Berdasarkan hasil kajian bersama masyarakat, bahwa dari tingkat keseringan, bencana yang sering terjadi di Desa Sukadana adalah kekeringan. Sementara dari segi dampak adalah gempa bumi dan corona”, jelasnya.
Sementara Sahnari salah seorang warga Sukadana yang terlibat langsung dalam pemetaan mengatakan, bahwa cara pandang PRB merupakan hal baru di Sukadana. “Sebelumnya kerja-kerja kebencanaan di desa kami masih berdasarkan momentum. Artinya respon dan perhatian dalam bidang kebencanaan itu manakala bencana itu terjadi. Sementara secara kapasitas belum terbangun.

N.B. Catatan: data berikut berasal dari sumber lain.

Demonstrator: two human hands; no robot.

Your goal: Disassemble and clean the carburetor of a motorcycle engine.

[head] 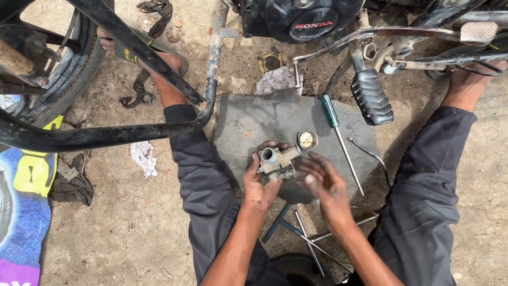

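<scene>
My left hand [258, 182] grips a small grey metal carburettor body [277, 158] with a round open port at its top. It is held just above a flat dark stone slab [248, 119] on the ground between my legs. My right hand [323, 177] hovers beside the part on its right with fingers spread, holding nothing. A round brass-coloured cap [307, 140] sits at the part's upper right; whether it is attached or lies on the slab I cannot tell. A green-handled screwdriver [335, 127] lies on the slab to the right.
A motorcycle engine [296, 18] and ribbed foot peg [370, 98] stand ahead. A black curved frame tube [106, 135] and a wheel [58, 63] are on the left. Thin metal rods [309, 241] lie near my knees. A bent wire [365, 149], rags and a chain lie on the dirt.
</scene>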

Kalaupun sudah terbangun, masih bersifat kemampuan individu belum secara kolektif. Masyarakat juga baru tahu bahwa disiplin data keluarga juga akan berdampak paska bencana, nah ini yang kami pelajari cara mengamankan data dari manual ke eletronik sehingga paska bencana terjadi kebutuhan data sudah siap.

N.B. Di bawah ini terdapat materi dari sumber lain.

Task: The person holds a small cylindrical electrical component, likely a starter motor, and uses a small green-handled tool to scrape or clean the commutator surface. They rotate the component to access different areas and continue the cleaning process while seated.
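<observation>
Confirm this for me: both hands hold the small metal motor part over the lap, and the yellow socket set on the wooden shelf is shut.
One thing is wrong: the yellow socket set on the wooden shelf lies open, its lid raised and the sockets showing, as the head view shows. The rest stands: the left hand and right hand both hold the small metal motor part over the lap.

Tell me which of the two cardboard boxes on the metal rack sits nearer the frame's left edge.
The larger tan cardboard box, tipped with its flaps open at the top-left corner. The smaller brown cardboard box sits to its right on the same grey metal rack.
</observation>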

“Paling tidak ketika masyarakat Sukadana belajar bersama dengan GRAVITASI, YSI, dan AWO International ini, kami bisa mengukur kemampuan kami dengan cara mengurangi risiko meningkatkan kapasitas, ketika bencana terjadi masyarakat sudah paham akan melakukan apa dan bagaimana. Termasuk soal kelompok rentan, bahwa selama yang kami pahami kelompok rentan hanya lansia, disabilitas, balita, dan ibu hamil.
Sementara dari program ini kami belajar bahwa kelompok rentan tidak hanya itu, tetapi juga harus mempertimbangkan, keluarga yang tidak memiliki tabungan, minim literasi, jauh dari akses informasi dan komunikasi, struktur rumah lemah,dan masih banyak lagi secara detail, ” kata Sahnari.
Di kesempatan lain, Kepala Desa Sukadana Zul Rahman mengatakan, bahwa intervensi program oleh GRAVITASI, YSI, dan AWO International cukup berdampak bagi pemerintah desa, organisasi desa, dan masyarakat.
“Yang dapat kami pelajari adalah pengetahuan, pemahaman, pengalaman melalui praktek pemetaan, kami langsung dilibatkan dan bahkan semua hasil seperti dokumen kajian serta peta dikembalikan kepada kami,” demikian kata Kepala Desa muda ini.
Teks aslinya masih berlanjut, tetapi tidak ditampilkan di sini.